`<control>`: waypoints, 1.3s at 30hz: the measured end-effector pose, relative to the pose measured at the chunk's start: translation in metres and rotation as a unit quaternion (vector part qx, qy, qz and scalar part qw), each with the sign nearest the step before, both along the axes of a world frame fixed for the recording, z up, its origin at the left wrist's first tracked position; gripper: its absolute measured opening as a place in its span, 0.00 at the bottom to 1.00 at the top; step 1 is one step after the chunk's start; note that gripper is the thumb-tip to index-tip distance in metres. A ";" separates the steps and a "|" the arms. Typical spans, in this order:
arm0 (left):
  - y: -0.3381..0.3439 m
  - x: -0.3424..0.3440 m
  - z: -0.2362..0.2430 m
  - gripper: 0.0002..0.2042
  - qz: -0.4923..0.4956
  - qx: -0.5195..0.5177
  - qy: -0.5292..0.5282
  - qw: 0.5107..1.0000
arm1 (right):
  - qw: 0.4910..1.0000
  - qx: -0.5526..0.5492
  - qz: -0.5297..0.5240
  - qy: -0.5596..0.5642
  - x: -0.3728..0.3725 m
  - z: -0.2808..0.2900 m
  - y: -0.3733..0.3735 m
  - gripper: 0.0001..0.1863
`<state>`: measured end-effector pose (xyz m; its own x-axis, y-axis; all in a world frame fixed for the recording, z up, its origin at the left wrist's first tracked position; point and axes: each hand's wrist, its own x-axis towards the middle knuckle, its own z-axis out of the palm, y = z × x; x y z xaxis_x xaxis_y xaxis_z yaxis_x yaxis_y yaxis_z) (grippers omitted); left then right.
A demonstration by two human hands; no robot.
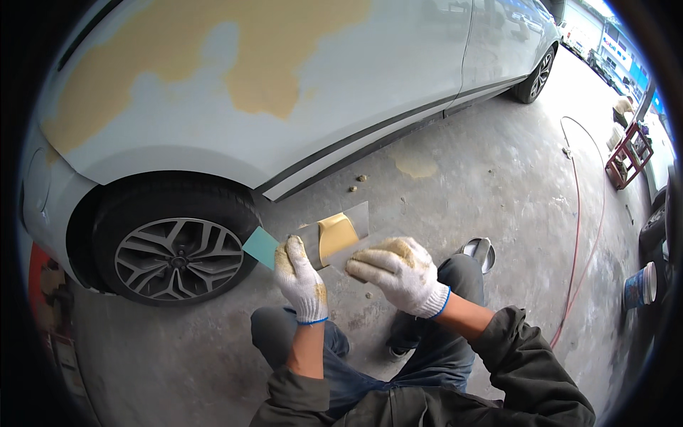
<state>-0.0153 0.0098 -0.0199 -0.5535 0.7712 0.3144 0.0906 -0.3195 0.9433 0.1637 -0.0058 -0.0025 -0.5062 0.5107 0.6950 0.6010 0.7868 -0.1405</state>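
Tan paste [337,238] sits on a gray plate [361,219] at the center of the frame. The left hand [297,274] has its grip closed on the plate, a green card [260,247] jutting out beside it. Right of the paste, the right hand's [398,269] grip pinches a blurred gray scraper [350,254]. A tan-patched white car [384,71] fills the upper left.

We see a worn grey concrete floor [512,188], daylight glaring at far right, and a blue-and-white building [623,55] beyond.
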 end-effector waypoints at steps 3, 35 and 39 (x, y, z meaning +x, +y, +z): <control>-0.003 0.000 -0.003 0.12 -0.027 0.019 0.003 0.999 | 0.998 0.029 -0.029 0.039 -0.003 0.021 0.014 0.23; 0.002 -0.001 -0.002 0.11 -0.001 -0.021 0.021 1.000 | 0.999 -0.022 0.031 0.012 -0.003 -0.010 -0.011 0.21; -0.003 0.003 -0.003 0.11 -0.033 0.004 0.048 0.998 | 0.998 0.036 -0.035 0.048 0.002 0.015 0.008 0.23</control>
<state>-0.0119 0.0065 -0.0233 -0.4682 0.8025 0.3697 0.1587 -0.3352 0.9287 0.1659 0.0022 0.0121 -0.3992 0.4895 0.7752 0.6417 0.7531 -0.1450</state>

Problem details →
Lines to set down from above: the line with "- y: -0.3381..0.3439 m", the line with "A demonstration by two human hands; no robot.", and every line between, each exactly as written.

Solved exercise →
  - y: -0.3381..0.3439 m
  - x: -0.3424..0.3440 m
  - z: -0.2362..0.2430 m
  - gripper: 0.0002..0.2042
  - qz: -0.4923..0.4956
  - qx: -0.5195..0.5177
  - qy: -0.5292..0.5282
  - qw: 0.5107..1.0000
arm1 (right):
  - qw: 0.4910..1.0000
  - qx: -0.5526..0.5492
  - qz: -0.5297..0.5240
  - qy: -0.5596..0.5642
  - x: -0.3728..0.3725 m
  - z: -0.2808..0.2900 m
  - y: -0.3733..0.3735 m
  - gripper: 0.0001..0.1863
`<state>`: measured end-effector pose (xyz m; its own x-axis, y-axis; all in a world frame fixed for the recording, z up, its origin at the left wrist's first tracked position; point and axes: each hand's wrist, its own x-axis towards the middle knuckle, its own z-axis out of the palm, y = z × x; x y z xaxis_x xaxis_y xaxis_z yaxis_x yaxis_y yaxis_z) (grippers omitted); left then right.
A demonstration by two human hands; no robot.

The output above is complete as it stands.